-- Exercise --
Look for the word "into" in the data below, and copy every line that holds it.

[Entries taken from a collection]
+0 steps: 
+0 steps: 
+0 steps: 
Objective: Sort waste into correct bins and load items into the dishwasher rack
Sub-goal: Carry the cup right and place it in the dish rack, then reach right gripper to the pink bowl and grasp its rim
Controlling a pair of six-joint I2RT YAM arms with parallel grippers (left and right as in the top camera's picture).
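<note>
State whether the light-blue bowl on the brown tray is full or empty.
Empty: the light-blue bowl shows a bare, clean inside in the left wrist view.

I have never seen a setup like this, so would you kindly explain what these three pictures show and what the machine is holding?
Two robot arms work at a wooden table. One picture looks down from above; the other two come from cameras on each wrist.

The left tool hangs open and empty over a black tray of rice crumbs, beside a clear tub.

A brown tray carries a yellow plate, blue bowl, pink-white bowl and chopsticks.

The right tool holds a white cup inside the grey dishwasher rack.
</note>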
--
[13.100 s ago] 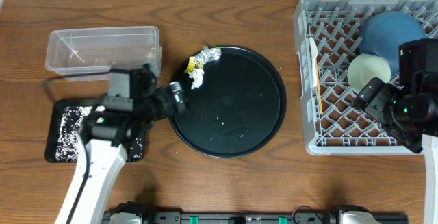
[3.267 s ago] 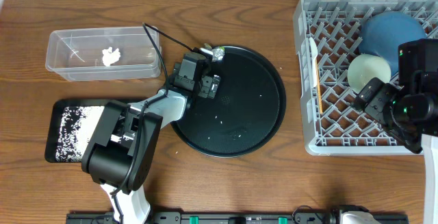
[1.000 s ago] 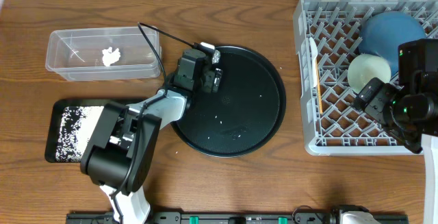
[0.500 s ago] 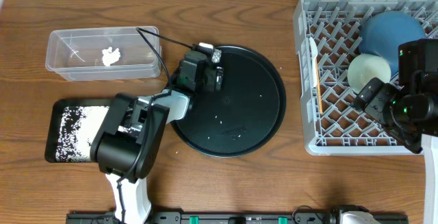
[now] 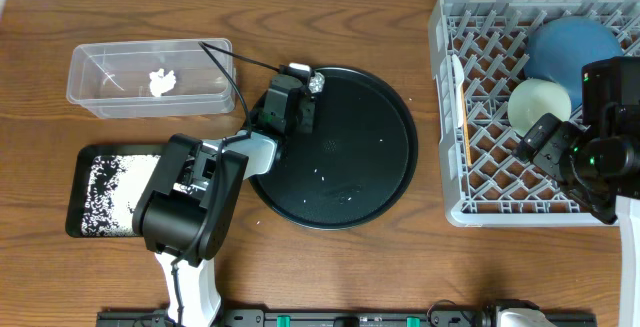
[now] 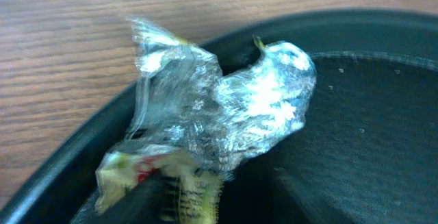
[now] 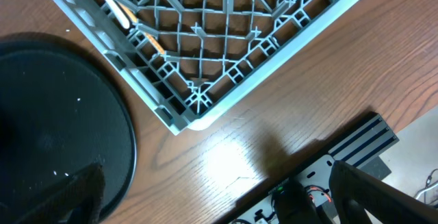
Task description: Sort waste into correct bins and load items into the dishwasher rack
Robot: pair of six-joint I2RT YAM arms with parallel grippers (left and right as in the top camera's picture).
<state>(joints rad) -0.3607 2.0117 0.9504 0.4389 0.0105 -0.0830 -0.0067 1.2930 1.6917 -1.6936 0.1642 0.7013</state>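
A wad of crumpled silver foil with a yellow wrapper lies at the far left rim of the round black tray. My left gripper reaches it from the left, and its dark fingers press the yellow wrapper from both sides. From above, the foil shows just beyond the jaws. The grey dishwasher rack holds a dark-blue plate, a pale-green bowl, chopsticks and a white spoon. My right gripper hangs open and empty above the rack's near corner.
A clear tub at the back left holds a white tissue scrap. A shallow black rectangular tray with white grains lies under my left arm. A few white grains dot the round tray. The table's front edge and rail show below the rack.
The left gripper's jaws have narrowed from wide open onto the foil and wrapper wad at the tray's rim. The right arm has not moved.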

-- Response for this exercise --
Objective: Sort waste into correct bins and load items into the dishwasher rack
Task description: Sort waste into correct bins and load items into the dishwasher rack

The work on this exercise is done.